What you are asked to do –
Each line from the start of the listing below through the line containing "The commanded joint" should be reproduced exactly, with no others.

::::::

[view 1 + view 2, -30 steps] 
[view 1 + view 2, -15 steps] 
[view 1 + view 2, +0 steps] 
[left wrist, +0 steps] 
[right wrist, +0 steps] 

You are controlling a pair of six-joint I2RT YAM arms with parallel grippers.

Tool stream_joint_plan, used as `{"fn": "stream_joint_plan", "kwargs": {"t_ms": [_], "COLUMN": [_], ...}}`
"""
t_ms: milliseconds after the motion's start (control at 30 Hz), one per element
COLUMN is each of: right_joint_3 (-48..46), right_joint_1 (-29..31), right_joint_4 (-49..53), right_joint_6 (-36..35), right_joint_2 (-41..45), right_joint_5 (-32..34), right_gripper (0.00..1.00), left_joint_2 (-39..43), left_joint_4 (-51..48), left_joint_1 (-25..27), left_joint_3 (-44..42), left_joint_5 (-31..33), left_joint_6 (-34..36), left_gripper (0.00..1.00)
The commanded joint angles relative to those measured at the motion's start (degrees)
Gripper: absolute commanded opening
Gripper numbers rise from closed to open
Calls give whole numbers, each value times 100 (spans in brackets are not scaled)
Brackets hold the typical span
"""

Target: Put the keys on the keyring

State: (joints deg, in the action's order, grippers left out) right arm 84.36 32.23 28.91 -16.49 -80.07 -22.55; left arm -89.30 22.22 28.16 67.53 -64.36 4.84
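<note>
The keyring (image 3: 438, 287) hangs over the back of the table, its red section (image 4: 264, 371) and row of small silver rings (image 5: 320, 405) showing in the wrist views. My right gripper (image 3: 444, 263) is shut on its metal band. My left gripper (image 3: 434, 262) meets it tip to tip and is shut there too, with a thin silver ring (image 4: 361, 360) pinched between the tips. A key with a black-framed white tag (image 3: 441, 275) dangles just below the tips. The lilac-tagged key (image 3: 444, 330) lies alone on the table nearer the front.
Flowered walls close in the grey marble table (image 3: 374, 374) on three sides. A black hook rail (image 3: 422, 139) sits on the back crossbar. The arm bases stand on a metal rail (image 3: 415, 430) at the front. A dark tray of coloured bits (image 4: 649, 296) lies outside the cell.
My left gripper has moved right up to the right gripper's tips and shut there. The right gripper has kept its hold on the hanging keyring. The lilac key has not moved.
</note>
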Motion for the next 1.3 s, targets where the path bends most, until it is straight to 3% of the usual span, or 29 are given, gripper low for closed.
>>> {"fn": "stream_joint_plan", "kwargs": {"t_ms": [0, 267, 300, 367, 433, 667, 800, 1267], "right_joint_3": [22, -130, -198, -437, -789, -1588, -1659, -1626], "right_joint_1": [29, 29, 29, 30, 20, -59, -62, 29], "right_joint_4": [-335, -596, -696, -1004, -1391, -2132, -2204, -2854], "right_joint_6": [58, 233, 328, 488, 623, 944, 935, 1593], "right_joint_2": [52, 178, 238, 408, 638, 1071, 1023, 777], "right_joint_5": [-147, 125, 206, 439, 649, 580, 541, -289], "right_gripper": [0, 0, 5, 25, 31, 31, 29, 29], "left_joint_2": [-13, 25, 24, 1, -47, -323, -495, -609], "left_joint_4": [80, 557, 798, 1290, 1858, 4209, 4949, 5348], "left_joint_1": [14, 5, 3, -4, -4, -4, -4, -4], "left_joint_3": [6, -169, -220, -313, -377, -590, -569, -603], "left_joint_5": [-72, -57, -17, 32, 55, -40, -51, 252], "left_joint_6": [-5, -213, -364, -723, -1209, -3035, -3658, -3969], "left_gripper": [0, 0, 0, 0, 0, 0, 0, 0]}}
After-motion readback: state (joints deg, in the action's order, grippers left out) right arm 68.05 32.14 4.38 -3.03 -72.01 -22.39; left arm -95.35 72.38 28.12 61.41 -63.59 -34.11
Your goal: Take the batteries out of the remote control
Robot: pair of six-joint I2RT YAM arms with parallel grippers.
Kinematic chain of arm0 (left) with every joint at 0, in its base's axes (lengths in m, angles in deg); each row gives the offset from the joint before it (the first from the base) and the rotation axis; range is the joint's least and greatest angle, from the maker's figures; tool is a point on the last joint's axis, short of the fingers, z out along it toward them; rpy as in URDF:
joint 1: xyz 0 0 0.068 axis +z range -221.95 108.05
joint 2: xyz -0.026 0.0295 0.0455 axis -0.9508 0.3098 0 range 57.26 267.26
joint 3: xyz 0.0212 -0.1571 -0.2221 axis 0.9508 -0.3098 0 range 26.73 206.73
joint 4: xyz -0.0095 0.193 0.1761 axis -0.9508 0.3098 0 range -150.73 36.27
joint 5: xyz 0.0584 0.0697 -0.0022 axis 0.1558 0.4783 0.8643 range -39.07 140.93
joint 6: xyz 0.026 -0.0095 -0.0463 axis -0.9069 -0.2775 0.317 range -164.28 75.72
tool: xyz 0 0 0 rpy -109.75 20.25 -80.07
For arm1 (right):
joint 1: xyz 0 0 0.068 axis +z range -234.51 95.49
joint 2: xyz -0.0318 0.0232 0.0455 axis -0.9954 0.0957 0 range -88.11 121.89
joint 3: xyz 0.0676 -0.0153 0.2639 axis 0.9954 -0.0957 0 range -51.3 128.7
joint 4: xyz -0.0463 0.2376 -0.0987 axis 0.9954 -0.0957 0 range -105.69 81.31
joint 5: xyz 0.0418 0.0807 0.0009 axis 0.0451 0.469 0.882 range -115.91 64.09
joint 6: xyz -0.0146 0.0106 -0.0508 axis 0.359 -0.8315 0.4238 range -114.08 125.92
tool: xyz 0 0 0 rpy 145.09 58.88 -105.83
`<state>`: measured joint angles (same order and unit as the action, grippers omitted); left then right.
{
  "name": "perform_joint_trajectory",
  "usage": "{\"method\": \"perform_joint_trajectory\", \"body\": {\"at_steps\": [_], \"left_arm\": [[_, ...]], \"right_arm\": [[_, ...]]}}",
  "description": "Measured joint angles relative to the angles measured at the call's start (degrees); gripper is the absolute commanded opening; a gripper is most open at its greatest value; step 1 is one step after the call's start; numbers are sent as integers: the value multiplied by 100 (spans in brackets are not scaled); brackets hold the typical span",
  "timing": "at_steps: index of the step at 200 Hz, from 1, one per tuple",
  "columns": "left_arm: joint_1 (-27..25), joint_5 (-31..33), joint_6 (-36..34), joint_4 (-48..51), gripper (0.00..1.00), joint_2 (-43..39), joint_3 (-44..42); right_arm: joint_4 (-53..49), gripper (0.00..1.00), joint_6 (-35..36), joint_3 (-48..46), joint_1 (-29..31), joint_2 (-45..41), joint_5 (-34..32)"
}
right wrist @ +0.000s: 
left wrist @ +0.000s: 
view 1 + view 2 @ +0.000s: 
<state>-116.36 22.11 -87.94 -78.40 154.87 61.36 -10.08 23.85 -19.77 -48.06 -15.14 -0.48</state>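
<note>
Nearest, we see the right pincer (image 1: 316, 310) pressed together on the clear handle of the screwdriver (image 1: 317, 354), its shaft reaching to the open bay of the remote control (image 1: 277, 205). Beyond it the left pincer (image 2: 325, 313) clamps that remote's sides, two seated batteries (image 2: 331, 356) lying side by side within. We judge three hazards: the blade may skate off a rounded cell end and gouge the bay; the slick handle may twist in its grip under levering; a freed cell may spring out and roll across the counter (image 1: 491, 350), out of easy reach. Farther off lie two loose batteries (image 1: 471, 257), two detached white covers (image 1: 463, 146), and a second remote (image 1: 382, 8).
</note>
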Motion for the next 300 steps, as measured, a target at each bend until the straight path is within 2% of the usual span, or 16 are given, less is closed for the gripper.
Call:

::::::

Response area –
[view 1 + view 2, -30 steps] 
[view 1 + view 2, -15 steps] 
[view 1 + view 2, +0 steps] 
[left wrist, +0 steps] 
[right wrist, +0 steps] 

You are controlling a pair of six-joint I2RT YAM arms with parallel grippers.

Tool stream_joint_plan, used as `{"fn": "stream_joint_plan", "kwargs": {"t_ms": [_], "COLUMN": [_], ...}}`
"""
t_ms: milliseconds after the motion's start (control at 30 Hz), one per element
COLUMN is each of: right_joint_3 (-48..46), right_joint_1 (-29..31), right_joint_4 (-49..53), right_joint_6 (-36..35), right_joint_2 (-41..45), right_joint_5 (-32..34), right_gripper (0.00..1.00), left_joint_2 (-39..43), left_joint_4 (-51..48), left_joint_1 (-25..27), left_joint_3 (-44..42), left_joint_5 (-31..33), left_joint_6 (-34..36), left_gripper (0.00..1.00)
The commanded joint angles relative to those measured at the motion's start (degrees)

Here the work on this exercise is complete.